Bernstad Saraiva Schott, Anna ; Wenzel, Henrik and La Cour Jansen, Jes LU (2016) In Journal of Cleaner Production 119. p.13-24
Abstract

A review of existing life cycle assessments on food waste management was made with two main aims. Firstly, to make an overview of the assessments of the global warming potential from the treatment alternatives incineration, landfill, anaerobic digestion and compost in studies reported in literature. Secondly, to identify decisive factors in general and related to system boundary settings in particular, in reviewed studies. A number of criteria were constructed for identification of relevant comparative life cycle assessments, resulting in selection of nineteen studies, containing 103 different scenarios. The systematic investigation of the studies show examples of several methodological differences as well as choices in systems boundary... (More)

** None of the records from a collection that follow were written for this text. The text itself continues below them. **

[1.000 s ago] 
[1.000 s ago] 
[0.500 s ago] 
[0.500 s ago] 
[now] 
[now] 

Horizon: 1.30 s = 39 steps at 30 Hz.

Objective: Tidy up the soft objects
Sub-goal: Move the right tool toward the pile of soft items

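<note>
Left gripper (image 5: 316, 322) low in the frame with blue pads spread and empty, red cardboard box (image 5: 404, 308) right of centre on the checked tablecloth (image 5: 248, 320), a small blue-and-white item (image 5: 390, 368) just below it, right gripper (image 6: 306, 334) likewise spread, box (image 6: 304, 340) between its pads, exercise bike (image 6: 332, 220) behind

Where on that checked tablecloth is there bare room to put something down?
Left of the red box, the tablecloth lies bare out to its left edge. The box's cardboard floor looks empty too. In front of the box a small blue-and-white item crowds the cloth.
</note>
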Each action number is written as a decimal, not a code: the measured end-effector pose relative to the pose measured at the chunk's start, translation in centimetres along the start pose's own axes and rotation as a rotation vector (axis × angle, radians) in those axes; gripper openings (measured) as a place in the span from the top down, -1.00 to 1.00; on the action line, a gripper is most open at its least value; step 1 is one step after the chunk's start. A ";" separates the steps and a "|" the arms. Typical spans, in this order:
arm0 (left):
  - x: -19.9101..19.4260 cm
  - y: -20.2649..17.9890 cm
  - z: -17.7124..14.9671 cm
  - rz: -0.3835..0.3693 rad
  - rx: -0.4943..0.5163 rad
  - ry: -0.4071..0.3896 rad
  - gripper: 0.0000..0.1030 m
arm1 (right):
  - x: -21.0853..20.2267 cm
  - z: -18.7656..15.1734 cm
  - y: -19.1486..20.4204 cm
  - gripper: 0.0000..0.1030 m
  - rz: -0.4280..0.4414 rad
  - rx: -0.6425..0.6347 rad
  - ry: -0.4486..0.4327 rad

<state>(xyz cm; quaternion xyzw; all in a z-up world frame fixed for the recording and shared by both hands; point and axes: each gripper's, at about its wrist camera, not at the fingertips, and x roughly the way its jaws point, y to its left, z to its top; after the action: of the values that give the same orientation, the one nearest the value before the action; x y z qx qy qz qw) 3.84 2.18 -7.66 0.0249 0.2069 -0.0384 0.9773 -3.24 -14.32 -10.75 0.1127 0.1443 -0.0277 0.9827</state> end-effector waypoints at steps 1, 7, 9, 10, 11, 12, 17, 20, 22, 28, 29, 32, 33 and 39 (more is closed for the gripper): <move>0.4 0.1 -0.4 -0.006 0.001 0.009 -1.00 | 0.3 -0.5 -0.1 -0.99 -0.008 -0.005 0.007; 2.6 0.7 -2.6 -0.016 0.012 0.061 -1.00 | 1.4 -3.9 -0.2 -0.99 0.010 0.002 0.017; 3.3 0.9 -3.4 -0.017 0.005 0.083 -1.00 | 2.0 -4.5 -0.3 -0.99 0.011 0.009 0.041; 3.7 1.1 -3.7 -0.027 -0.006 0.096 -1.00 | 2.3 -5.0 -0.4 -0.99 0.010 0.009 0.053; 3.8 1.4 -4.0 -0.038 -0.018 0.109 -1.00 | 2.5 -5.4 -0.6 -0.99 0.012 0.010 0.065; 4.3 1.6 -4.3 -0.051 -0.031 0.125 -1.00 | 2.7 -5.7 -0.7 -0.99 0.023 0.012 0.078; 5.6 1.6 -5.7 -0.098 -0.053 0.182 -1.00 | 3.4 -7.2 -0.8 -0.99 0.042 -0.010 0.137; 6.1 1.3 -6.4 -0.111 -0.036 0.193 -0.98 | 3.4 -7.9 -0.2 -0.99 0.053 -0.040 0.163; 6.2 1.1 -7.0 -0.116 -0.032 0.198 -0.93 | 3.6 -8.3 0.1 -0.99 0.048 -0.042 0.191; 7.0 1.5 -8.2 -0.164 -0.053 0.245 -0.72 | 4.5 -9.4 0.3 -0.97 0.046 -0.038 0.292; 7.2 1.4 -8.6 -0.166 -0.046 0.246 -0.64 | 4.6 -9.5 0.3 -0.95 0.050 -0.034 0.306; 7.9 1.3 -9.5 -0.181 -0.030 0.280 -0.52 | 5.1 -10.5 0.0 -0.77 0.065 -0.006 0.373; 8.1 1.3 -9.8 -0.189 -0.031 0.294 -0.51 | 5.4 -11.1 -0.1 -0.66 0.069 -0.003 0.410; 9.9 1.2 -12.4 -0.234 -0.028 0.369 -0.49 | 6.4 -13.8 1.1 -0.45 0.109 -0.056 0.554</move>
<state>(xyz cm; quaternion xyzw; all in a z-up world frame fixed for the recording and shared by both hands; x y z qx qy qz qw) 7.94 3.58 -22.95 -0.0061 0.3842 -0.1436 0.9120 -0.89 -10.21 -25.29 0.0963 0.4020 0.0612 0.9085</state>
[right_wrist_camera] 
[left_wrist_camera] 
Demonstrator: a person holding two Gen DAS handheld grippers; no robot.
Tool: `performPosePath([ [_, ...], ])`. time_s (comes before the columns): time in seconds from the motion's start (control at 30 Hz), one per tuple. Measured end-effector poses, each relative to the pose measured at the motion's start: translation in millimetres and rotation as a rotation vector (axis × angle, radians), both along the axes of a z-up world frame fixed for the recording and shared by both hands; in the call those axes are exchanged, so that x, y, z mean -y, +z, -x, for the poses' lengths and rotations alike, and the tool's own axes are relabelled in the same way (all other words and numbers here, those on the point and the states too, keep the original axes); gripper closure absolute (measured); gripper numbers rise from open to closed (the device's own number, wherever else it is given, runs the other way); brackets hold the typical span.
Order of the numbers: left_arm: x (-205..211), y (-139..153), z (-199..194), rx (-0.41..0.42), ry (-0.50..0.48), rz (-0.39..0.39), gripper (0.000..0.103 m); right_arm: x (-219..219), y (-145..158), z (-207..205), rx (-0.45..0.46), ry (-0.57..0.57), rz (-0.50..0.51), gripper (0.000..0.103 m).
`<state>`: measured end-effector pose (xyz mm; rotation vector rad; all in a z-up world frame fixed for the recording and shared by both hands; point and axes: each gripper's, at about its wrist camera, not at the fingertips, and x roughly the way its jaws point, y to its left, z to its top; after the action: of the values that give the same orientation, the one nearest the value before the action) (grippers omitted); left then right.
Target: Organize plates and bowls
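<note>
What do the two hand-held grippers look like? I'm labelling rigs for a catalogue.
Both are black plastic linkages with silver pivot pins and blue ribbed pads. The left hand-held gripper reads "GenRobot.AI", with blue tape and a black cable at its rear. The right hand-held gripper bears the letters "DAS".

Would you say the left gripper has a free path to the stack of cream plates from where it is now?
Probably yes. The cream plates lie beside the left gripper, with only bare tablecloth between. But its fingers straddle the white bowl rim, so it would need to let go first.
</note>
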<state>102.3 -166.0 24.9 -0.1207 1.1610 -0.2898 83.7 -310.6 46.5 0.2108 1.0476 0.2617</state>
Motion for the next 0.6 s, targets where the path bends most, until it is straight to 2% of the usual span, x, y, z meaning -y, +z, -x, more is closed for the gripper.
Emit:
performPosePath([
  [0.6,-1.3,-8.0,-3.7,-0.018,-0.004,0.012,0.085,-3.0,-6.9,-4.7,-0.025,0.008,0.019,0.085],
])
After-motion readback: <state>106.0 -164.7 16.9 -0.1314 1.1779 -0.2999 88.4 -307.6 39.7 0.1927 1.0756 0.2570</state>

A review of existing life cycle assessments on food waste management was made with two main aims. Firstly, to make an overview of the assessments of the global warming potential from the treatment alternatives incineration, landfill, anaerobic digestion and compost in studies reported in literature. Secondly, to identify decisive factors in general and related to system boundary settings in particular, in reviewed studies. A number of criteria were constructed for identification of relevant comparative life cycle assessments, resulting in selection of nineteen studies, containing 103 different scenarios. The systematic investigation of the studies show examples of several methodological differences as well as choices in systems boundary setting causing misleading comparisons between different treatment options, but also large variations in used input data for modeling of similar processes. The review also shows that the most significant differences in global warming results in many cases can be explained by assumptions made in relation to the background system, rather than by differences in data on emissions surging from to the foreground system. Especially assumptions on the interaction of the waste management system with the background energy system and/or bio-system were found to be decisive to the results. This highlights the importance of identification of induced and displaced marginal products in the modeling of system expansion, as well as need for increased transparency and use of sensitivity analyses related to assumptions made in background system modeling, in order to reveal under which set of assumptions results gained in the assessment are valid.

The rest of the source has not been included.